◆ **Dataset excerpt**:
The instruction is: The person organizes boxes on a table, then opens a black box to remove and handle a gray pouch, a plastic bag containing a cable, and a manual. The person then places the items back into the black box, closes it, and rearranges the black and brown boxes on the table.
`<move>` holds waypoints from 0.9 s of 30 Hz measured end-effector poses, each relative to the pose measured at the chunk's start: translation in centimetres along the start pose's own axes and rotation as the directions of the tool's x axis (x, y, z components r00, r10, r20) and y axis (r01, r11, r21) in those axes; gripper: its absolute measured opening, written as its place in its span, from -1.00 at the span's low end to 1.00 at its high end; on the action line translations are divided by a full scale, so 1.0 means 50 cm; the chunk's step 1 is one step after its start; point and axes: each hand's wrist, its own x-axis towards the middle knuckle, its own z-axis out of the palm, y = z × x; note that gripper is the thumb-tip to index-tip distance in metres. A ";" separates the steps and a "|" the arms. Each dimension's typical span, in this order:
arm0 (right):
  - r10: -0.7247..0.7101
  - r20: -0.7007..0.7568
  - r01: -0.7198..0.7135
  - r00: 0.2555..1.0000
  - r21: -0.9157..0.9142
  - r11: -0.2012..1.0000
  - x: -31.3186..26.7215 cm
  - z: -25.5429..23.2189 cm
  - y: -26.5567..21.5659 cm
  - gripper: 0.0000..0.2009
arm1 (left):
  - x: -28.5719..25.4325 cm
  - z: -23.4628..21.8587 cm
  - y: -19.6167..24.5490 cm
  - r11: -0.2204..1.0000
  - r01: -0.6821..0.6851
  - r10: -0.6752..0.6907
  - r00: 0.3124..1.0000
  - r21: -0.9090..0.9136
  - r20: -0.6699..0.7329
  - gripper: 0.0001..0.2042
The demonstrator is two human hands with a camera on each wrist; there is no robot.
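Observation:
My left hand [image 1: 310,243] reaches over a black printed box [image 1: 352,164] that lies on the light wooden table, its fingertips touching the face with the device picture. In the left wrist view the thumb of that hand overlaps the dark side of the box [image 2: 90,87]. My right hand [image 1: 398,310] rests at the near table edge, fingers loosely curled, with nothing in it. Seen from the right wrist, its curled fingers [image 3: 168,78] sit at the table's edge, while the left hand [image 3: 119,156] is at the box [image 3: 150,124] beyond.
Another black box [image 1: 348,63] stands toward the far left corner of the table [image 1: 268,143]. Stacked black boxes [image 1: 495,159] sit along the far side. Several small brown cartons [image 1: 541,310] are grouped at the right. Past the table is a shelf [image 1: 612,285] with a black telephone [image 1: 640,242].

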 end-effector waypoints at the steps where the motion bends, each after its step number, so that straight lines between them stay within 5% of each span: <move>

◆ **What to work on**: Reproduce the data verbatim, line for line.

◆ **Result of the task**:
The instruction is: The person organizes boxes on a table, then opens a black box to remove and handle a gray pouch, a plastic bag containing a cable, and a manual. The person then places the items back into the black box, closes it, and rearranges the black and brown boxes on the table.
`<move>` holds waypoints from 0.9 s of 30 Hz measured end-effector poses, each relative to the pose measured at the chunk's start: translation in centimetres along the start pose's own axes and rotation as the directions of the tool's x axis (x, y, z components r00, r10, r20) and y axis (r01, r11, r21) in those axes; gripper: its absolute measured opening, written as its place in its span, from -1.00 at the span's low end to 1.00 at its high end; on the action line translations are divided by a full scale, so 1.0 means 50 cm; the chunk's step 1 is one step after its start; point and axes: each hand's wrist, its own x-axis towards the middle knuckle, its own z-axis out of the palm, y = z × x; note that gripper is the thumb-tip to index-tip distance in metres. A ";" separates the steps and a "|" the arms. Each dimension's typical span, in this order:
arm0 (right):
  - r10: -0.7247..0.7101
  - r20: -0.7007..0.7568
  - r01: -0.7198..0.7135
  - r00: 0.2555..1.0000
  - r21: -0.9157..0.9142
  - r11: -0.2012..1.0000
  - x: -31.3186..26.7215 cm
  - z: -25.5429..23.2189 cm
  - y: -26.5567..21.5659 cm
  - gripper: 0.0000..0.2009
arm1 (left):
  - x: -28.5719..25.4325 cm
  - z: -23.4628..21.8587 cm
  - y: -19.6167..24.5490 cm
  - r11: -0.2204..1.0000
  - r01: -0.6821..0.6851
  - r10: -0.6752..0.6907
  - r00: 0.3124..1.0000
  - r21: -0.9090..0.9136
  - r20: -0.6699..0.7329
  - gripper: 0.0001..0.2042
The demonstrator is two human hands with a camera on each wrist; there is no robot.
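Observation:
My left hand [image 1: 310,243] reaches over a black printed box [image 1: 352,164] that lies on the light wooden table, its fingertips touching the face with the device picture. In the left wrist view the thumb of that hand overlaps the dark side of the box [image 2: 90,87]. My right hand [image 1: 398,310] rests at the near table edge, fingers loosely curled, with nothing in it. Seen from the right wrist, its curled fingers [image 3: 168,78] sit at the table's edge, while the left hand [image 3: 119,156] is at the box [image 3: 150,124] beyond.
Another black box [image 1: 348,63] stands toward the far left corner of the table [image 1: 268,143]. Stacked black boxes [image 1: 495,159] sit along the far side. Several small brown cartons [image 1: 541,310] are grouped at the right. Past the table is a shelf [image 1: 612,285] with a black telephone [image 1: 640,242].
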
 end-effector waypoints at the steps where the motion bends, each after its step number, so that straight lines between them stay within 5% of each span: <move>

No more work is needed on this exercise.